Dimanche dernier se déroulait l’édition 2011 du Super Bowl, l’événement sportif et publicitaire américain. La tradition veut que les grandes marques rivalisent de créativité dans les spots diffusés à la mi-temps du match. Alors cette année, Coca-Cola ne diffusa non pas un mais deux spots, d’une minute chacun (l’achat d’espace était à 3M$ les 30 secondes…).

Deux spots donc adaptés chacun à une tranche d’âge spécifique, mais autour de la même promesse de marque adoptée en 2009, « Open Happiness ». Car Coca ne vend plus du soda mais une expérience, celle du bonheur.

Le premier film, véritable dessin animé à grand spectacle, nous transpose dans un univers fantastique et glacé (on vend du rafraîchissement tout de même) où une ville fortifiée peuplée d’étranges hommes-ours est menacée par des hordes de méchants et un effrayant dragon, lequel en crachant ses flammes fait fondre son rival de glace.
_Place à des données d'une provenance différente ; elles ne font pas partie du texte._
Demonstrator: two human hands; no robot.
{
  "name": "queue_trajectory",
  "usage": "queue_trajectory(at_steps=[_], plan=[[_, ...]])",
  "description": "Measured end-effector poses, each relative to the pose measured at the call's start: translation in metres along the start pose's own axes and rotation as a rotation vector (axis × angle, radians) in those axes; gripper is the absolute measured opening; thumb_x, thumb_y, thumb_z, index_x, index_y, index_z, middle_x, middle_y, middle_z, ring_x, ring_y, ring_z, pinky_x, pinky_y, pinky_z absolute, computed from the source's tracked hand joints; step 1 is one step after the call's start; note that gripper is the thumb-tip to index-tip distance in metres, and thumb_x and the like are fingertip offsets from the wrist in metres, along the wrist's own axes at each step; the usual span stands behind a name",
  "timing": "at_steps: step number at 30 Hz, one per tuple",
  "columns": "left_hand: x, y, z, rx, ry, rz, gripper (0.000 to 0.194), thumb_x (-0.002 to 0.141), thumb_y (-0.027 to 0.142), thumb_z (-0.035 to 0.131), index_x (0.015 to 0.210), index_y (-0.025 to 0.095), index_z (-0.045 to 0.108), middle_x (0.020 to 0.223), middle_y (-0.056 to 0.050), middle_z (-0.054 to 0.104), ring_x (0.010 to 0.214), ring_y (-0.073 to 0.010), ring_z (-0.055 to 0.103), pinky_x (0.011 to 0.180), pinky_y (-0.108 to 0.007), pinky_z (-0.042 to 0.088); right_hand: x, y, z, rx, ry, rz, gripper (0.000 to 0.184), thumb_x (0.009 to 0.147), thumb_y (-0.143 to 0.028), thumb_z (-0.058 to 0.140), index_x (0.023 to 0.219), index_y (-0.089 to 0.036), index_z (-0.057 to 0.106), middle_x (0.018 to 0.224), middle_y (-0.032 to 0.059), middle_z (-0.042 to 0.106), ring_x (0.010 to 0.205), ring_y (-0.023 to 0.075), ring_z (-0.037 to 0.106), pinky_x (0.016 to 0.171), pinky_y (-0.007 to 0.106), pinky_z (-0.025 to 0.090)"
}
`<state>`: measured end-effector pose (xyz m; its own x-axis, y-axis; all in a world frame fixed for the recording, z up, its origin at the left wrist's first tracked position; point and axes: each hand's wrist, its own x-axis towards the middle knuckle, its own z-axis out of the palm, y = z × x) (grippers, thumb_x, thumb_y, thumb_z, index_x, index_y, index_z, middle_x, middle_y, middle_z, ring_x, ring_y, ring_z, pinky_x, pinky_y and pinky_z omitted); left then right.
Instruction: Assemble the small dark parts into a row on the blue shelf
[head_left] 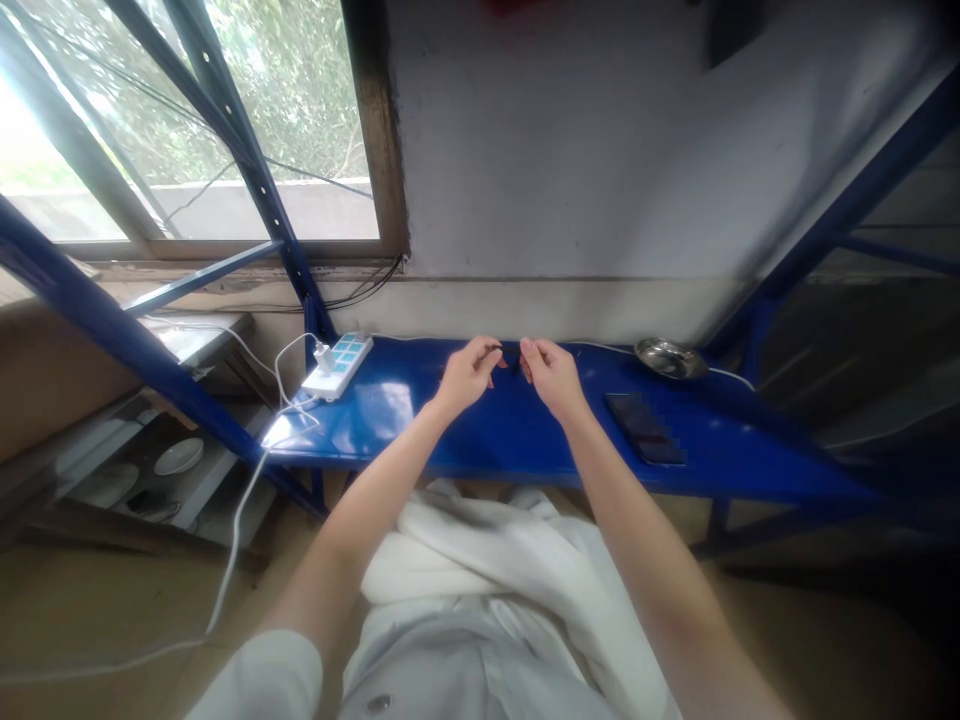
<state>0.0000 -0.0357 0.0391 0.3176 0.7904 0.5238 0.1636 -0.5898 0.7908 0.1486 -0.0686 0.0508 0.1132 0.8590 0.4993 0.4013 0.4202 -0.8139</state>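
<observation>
Both of my hands are raised over the far middle part of a blue metal shelf (480,440). Between them stretches a small dark, thin item (511,352), too small and blurred to name. My left hand (470,373) pinches its left end between thumb and fingers. At the other end, my right hand (551,370) closes its thumb and fingertips on it. A dark phone (645,430) lies flat on the shelf to the right of my right hand.
A white power strip (337,367) with a plugged-in charger (323,357) sits at the shelf's left end. Its white cable (236,530) hangs to the floor. A shiny metal bowl (670,358) stands at the back right. Blue posts (262,190) frame both sides.
</observation>
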Motion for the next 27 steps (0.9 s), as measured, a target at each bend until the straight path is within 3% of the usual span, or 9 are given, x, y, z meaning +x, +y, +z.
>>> queue_trajectory(at_steps=[4,14,23,27], plan=[[0.002,0.004,-0.003,0.016,-0.02,-0.02,0.024,0.087,0.038,0.041,0.08,0.017,0.05,0.072,0.001,0.061,0.046,-0.0049,0.052,0.05,-0.018,0.042,0.002,-0.002,0.0,-0.018,-0.006,-0.001,0.049,0.078,-0.063,0.042,0.058,-0.019,0.047,0.049,-0.0026,0.043,0.048,0.01,0.04,0.049,0.023,0.034],[0.008,0.019,-0.003,-0.166,-0.04,-0.277,0.045,0.089,0.045,0.034,0.057,0.016,0.044,0.046,0.002,0.049,0.041,-0.0069,0.05,0.049,-0.02,0.04,0.002,-0.003,-0.001,-0.063,-0.029,-0.059,0.044,0.079,-0.062,0.042,0.07,-0.02,0.051,0.061,0.0001,0.051,0.054,0.0113,0.046,0.055,0.024,0.037],[0.007,0.012,-0.007,-0.099,-0.015,-0.279,0.053,0.086,0.053,0.035,0.049,0.015,0.044,0.042,0.001,0.049,0.04,-0.0071,0.049,0.053,-0.022,0.042,0.009,0.011,-0.005,-0.033,-0.171,-0.091,0.03,0.081,-0.047,0.049,0.087,-0.019,0.055,0.078,0.0049,0.062,0.061,0.013,0.054,0.06,0.028,0.044],[0.005,0.006,-0.006,-0.05,0.007,-0.271,0.055,0.084,0.055,0.036,0.047,0.016,0.043,0.041,0.001,0.048,0.04,-0.0076,0.049,0.055,-0.022,0.043,0.011,0.014,-0.005,-0.148,-0.209,-0.116,0.023,0.082,-0.039,0.049,0.091,-0.02,0.059,0.081,0.0057,0.065,0.068,0.0162,0.058,0.067,0.032,0.046]])
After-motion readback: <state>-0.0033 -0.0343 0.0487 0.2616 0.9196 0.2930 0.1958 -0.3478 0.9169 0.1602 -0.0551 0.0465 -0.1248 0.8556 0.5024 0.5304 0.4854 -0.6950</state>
Mais, celui contient une bouteille de Coca qui va transformer le feu dévastateur du méchant dragon en feu d’artifices inoffensifs. Le pays glacé du paradis Coca gagne ainsi la bataille contre les ennemis du feu de l’enfer. Une mythologie marketing très bien pensée regorgeant d’éléments sous jacents imprimants les attributs de la marque. Parfait pour les enfants.
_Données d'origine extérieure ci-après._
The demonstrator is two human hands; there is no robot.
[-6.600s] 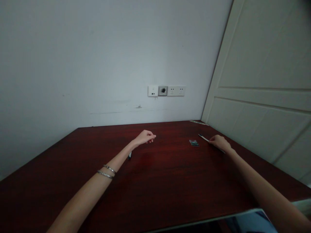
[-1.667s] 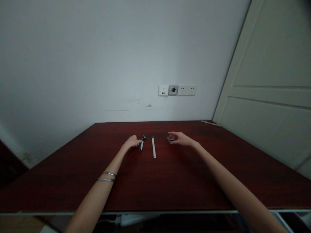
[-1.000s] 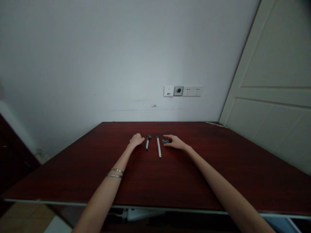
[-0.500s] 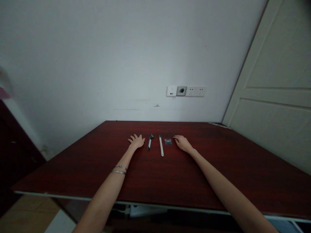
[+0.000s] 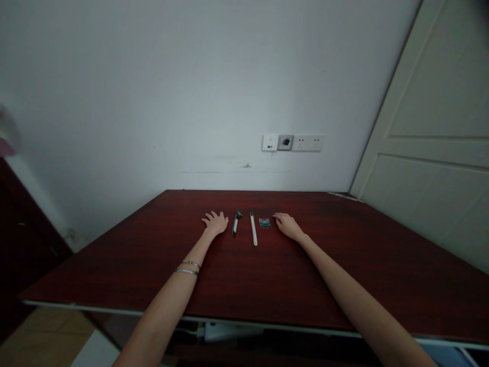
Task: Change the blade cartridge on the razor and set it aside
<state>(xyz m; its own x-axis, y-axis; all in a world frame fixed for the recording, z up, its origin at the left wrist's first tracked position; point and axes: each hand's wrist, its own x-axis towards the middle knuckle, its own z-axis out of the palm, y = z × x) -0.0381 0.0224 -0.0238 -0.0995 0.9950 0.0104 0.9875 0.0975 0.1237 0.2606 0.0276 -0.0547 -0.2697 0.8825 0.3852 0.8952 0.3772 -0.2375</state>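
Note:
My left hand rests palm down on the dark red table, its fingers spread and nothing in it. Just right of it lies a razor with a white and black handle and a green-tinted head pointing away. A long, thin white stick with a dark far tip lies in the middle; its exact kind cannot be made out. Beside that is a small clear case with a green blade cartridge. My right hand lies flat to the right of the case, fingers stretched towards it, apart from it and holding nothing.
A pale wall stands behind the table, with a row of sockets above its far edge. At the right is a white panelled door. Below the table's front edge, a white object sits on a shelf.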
Le second film s’inspire du monde, de ses frontières et divisions. Deux gardes-barrière au milieu de nulle part s’observent en chien de faïence. L’un deux, le bon (notez sa guérite est rouge), sort une bouteille de Coke sous l’œil envieux du second, le méchant (guérite bleu). Le bon dans un geste de grande bonté vient alors lui en proposer une, qu’il va se résigner à accepter.
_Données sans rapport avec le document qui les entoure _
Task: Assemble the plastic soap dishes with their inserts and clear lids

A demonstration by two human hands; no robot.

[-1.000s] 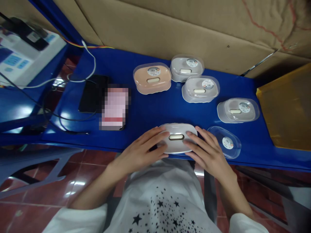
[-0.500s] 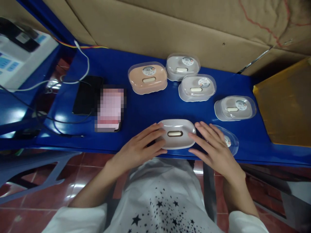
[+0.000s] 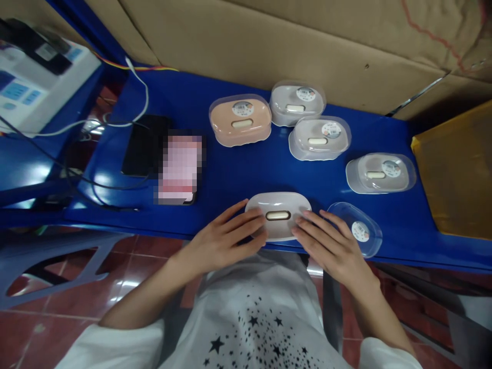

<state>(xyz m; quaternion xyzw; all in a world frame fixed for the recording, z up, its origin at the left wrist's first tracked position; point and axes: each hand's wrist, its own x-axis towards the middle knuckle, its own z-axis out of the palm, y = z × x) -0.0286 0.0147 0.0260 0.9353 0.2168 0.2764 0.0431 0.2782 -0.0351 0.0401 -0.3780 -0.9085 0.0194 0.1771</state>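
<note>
A pale oval dish (image 3: 284, 201) with a cream bar (image 3: 278, 216) in its central slot lies at the table's front edge. The fingers of my left hand (image 3: 230, 236) are stretched out and rest over the dish's left end. On the opposite end lie the outstretched fingers of my right hand (image 3: 334, 243), covering part of the rim. Neither hand is closed around the dish. Just right of my right hand, a clear oval lid (image 3: 372, 233) with a round sticker lies on the table, partly hidden by that hand.
Behind the dish stand a peach lidded box (image 3: 223, 134) and several pale ones, including a pale lidded box (image 3: 357, 177) at right. A pixelated phone (image 3: 179, 169), a black flat object (image 3: 134, 154) and cables lie left. A yellow-taped box (image 3: 457, 179) borders the blue table's right side.
My right hand has moved left, from beside the dish and over the lid onto the dish's right end. More of the lid shows now. The camera view has shifted slightly.
</note>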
Chacun à son niveau, ces films sont deux allégories puissamment orchestrées d’un monde divisé, entre les bons et les méchants. Totalement manichéenne, cette représentation du monde rappelle le « ceux qui ne sont pas avec nous sont contre nous ». Derrière son mantra sur le bonheur, la multinationale Coca-Cola délivre là un discours insidieux emprunt d’impérialisme.